No se puede escribir una novela con prisas. Y no se puede escribir una novela cuyo resultado final dé la impresión de ser un resumen, por interesante que sea. Esto se nota no solo en la rapidez de las escenas o en los abruptos saltos temporales sino también en dar por sentadas demasiadas cosas, demasiados conceptos, demasiadas circunstancias históricas o geográficas. No vale decir aquello de "pequeñas pinceladas" que, por su peculiar ángulo de observación, resultan significativas y valiosas en novelas mejores que esta. 
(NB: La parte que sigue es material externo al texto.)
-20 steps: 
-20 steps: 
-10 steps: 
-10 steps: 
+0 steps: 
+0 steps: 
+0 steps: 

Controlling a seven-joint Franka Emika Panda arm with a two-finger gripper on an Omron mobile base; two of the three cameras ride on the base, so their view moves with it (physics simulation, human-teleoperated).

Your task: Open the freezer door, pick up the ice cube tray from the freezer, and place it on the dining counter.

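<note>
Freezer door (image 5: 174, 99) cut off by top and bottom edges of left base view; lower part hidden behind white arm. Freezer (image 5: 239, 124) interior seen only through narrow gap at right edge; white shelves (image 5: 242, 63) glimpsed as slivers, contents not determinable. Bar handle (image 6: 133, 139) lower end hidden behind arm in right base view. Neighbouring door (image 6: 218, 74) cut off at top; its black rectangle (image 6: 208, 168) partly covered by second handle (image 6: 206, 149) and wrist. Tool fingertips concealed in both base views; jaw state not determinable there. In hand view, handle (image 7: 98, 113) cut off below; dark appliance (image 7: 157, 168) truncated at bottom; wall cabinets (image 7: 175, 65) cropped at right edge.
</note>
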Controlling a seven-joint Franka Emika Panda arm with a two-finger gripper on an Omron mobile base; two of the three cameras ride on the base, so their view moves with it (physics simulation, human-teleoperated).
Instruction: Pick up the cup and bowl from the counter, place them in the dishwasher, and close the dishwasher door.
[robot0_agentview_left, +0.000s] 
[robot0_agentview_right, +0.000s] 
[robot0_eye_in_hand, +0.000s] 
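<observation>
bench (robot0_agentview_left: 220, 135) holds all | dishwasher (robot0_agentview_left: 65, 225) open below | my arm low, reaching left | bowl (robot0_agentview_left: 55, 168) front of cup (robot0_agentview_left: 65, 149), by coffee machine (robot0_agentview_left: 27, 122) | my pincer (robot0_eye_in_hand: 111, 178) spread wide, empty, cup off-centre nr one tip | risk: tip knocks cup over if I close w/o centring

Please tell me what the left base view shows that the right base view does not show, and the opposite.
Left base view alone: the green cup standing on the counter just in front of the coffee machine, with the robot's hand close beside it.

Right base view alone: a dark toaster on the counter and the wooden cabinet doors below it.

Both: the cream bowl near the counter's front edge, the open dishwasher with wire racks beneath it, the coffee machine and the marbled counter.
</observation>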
Así, ¿qué significa decir "heroína prototípica"? ¿Qué se supone que debe disparársenos en las neuronas cuando sitúa la casa de Iván en Londres, sin mucha más explicación, en el barrio de Camdem? ¿O el "estallido de la movida en Madrid"? ¿O "era, en el fondo, una artista?" No puedo dejar de apreciar un esquematismo conceptual y narrativo, o pereza, o urgencia, que me resultan molestos, cuando no indignante. En algunos momentos, además, parece que la autora considera que las conductas y pensamientos de los personajes tienen una relación necesaria con ciertas lecturas o con el conocimiento de ciertos artistas, lecturas y artistas, que, por lo demás, cualquiera conoce sin haber leído sus libros o visto sus cuadros. Un tópico en sí mismo. Es posible, me atrevo a imaginar, que dado este apresuramiento, la autora no haya sino proyectado en sus personajes la relación que ella ha considerado necesaria entre su propia trayectoria vital y artística y sus propias lecturas, viajes y experiencias. El resultado es pobre, a fin de cuentas.

SIN EMBARGO, Natalia Toledo logra, a pesar de todo lo anterior, insuflar vida en la mayoría de sus personajes, sobre todo en el principal; y ha logrado visualizar, imaginar, una historia con la que podemos reflexionar sobre nosotros mismos. Veo claro que tiene potencial para escribir algo no mejor, sino mucho mejor, porque cuando no tiene prisa, cuando se centra, conmueve, y eso no es sencillo. Que sea capaz de desplegar esa potencialidad, ya es algo que dejaremos al futuro.